THE ARMY MEDICAL DEPARTMENT IN THE KOREAN WAR:  INTERVIEWS AND REMINISCENCES

Reminiscence: Sgt. Ezra Phil Burke, NCOIC, Medical Platoon, Task Force Smith

On 17 March 2003, Col. William E. Wyrick, U. S. Army (retired), wrote to the Office of Medical History, Office of The Surgeon General, U.S. Army, concerning the reminiscence of Sgt. Ezra Phil Burke, the Noncommissioned Officer in Charge (NCOIC), Medical Platoon, Task Force Smith. It is important here to present both Col. Wyrick's background on Sgt. Burke and Sgt. Burke reminiscence of his experiences with Task Force Smith.

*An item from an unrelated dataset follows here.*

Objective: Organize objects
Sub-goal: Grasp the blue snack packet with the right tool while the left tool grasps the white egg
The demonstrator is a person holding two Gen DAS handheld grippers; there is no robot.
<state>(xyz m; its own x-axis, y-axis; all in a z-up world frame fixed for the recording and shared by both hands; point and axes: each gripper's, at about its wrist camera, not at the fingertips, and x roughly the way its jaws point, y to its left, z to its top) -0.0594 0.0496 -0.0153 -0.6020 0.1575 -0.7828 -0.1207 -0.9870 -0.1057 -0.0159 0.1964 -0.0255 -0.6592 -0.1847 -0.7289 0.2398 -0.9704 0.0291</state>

Col. William E. Wyrick's Letter

Permit me to introduce myself:  I retired from the Army in 1973 after 30 years of active service as an Infantry Officer.  On 5 July 1950, I was a rifle platoon leader with Company C, 21st Infantry Regiment (Task Force Smith) during the Jukmi Pass battle north of Osan, Korea. 

Since the 1980's, I have served as the Historian for the Task Force Smith Group.  The material gathered during my research over the past several years is now being incorporated into a chapter for a book that Major (Ret) Lacy C. Barnett is planning to publish this year.  His book covers many aspects of the early days of the Korean War. 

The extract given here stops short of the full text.